Фомин отвел глаза и быстро заговорил — первое, что пришло в голову:
— Со мной один профессор переписку завел. Капитан первого ранга Грибов. Может, слыхали о нем? Заинтересовался донесением, которое мы перехватили в море, перед штурмом Пиллау. Там было слово непонятное — «кладбище». Мы уж с Князевым и так и этак прикидывали. Порешили: условное обозначение, к настоящему кладбищу отношения не имеет. Нечто вроде, знаете ли, всех этих «Тюльпанов», «Фиалок», «Ландышей»… — Он робко попытался пошутить: — Помните, как «выращивали» их у своих раций связисты во время войны?.. А третьего дня меня о кладбище разведчик базы расспрашивал.
— Селиванов?
— Он. Далось им всем это кладбище!
— А Борис знал, где находится кладбище в Пиллау?
— Надо думать, знал. Князев рассказывал: командир перед штурмом тщательно изучал карту Пиллау.
— Но, переплыв канал и очутившись в городе, кинулся совсем в другую сторону?
— Вы угадали. В диаметрально противоположную сторону.
На обратном пути Виктория не проронила ни звука. Фомин тоже молчал, понимая, что ею овладели воспоминания.
Он не догадывался, что Виктория старается упорядочить, организовать эти воспоминания. Все силы души сосредоточила она на том, чтобы возможно более отчетливо представить себе картину штурма и тогдашнее состояние Бориса, — пыталась как бы войти в это состояние!
Изучая карту города, Борис не ожидал, что примет участие в уличных боях. Он думал попасть в Пиллау уже после его падения, как это было, скажем, в Ригулди. Но вот внезапный поворот событий, одна из превратностей войны, и Борис со своими моряками — на косе, в преддверии Пиллау, а значит, и предполагаемой секретной стоянки «Летучего Голландца».

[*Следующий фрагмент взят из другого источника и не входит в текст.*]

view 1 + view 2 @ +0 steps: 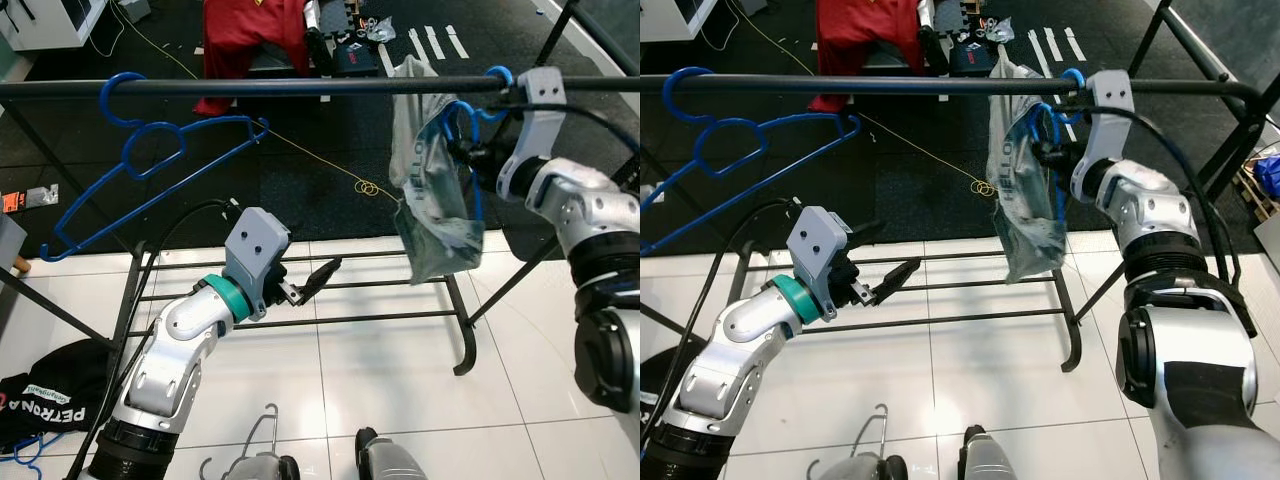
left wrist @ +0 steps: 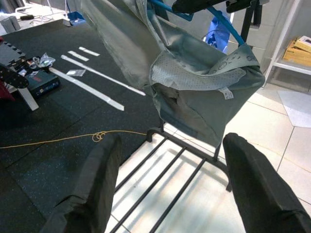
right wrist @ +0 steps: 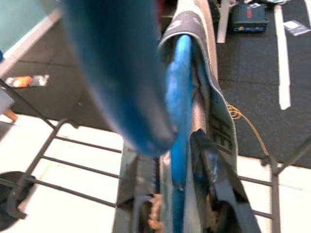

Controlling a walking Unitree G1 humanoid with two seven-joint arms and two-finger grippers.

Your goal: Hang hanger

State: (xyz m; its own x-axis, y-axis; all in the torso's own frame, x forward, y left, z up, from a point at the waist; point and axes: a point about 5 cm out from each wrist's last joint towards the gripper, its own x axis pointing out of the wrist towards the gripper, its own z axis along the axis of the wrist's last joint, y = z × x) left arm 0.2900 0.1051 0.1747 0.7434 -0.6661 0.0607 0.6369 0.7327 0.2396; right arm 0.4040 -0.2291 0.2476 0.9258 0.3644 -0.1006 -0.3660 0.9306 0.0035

Что ощутил он, переправившись в город через канал? Бесспорно, желание немедленно, самому, проникнуть в эту стоянку. И, если Цвишен еще там, не дать ему уйти!

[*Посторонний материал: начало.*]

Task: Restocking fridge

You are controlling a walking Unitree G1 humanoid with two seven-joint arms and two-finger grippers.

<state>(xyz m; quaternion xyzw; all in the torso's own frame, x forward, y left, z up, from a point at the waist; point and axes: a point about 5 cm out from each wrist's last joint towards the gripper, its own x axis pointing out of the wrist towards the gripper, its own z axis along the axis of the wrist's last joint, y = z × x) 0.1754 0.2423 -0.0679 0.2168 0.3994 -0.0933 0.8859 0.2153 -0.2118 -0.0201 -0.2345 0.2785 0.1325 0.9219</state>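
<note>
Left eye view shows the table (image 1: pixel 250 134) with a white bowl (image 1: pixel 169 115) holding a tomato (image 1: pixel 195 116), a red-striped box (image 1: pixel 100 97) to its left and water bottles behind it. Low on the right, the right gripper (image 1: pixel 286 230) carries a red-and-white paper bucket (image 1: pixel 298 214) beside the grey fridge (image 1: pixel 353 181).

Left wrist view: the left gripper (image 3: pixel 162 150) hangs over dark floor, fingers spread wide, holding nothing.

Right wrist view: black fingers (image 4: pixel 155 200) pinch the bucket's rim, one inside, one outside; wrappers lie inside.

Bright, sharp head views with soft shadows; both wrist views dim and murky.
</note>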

Но каков был ход мыслей Бориса? Какими соображениями руководствовался он, сразу же, не колеблясь повернув направо, к гавани, а не налево, к кладбищу?
И далеко ли был от цели, когда очередь смертника, прикованного цепью к пулемету…
Сойдя с парома, Фомин повел Викторию вдоль набережной, потом узкими переулками и наконец остановился под аркой большого дома.
— Здесь, — сказал он.
Виктория боязливо заглянула через его плечо. Во дворе по-прежнему помещалось почтовое отделение. В других подъездах были квартиры. На веревках сушилось белье, ребятишки с гомоном и визгом играли в классы. Привыкнув к кочевой гарнизонной жизни, они в любом городе чувствовали себя как дома.
— Двор был устлан письмами, — сказал Фомин. — Ходили по письмам, как по осенним листьям. Кое-что отобрали потом и передали на выставку в Дом Флота. Разведчикам-то письма были уже ни к чему, война кончилась. А гвардии капитан-лейтенанта, — добавил он на той же спокойно-повествовательной интонации, — ранило вон там, у кирпичной стены. Хотите, войдем во двор?
— Нет.
— Госпиталь, — нерешительно сказал Фомин, — располагался чуть подальше, через три квартала.
Но лимит выдержки кончился. И к чему Виктории госпиталь? Шубина туда несли на носилках. Он был без сознания. Это был уже не Шубин.
Нет, не так он хотел умереть. Не на больничной койке, среди «банок и склянок». Он хотел умереть в море, за штурвалом. Промчался бы за своим «табуном», тремя тысячами «лошадей» с белыми развевающимися гривами, и стремглав, на полной скорости, пересек тот рубеж, который отделяет мертвых от нас, живых.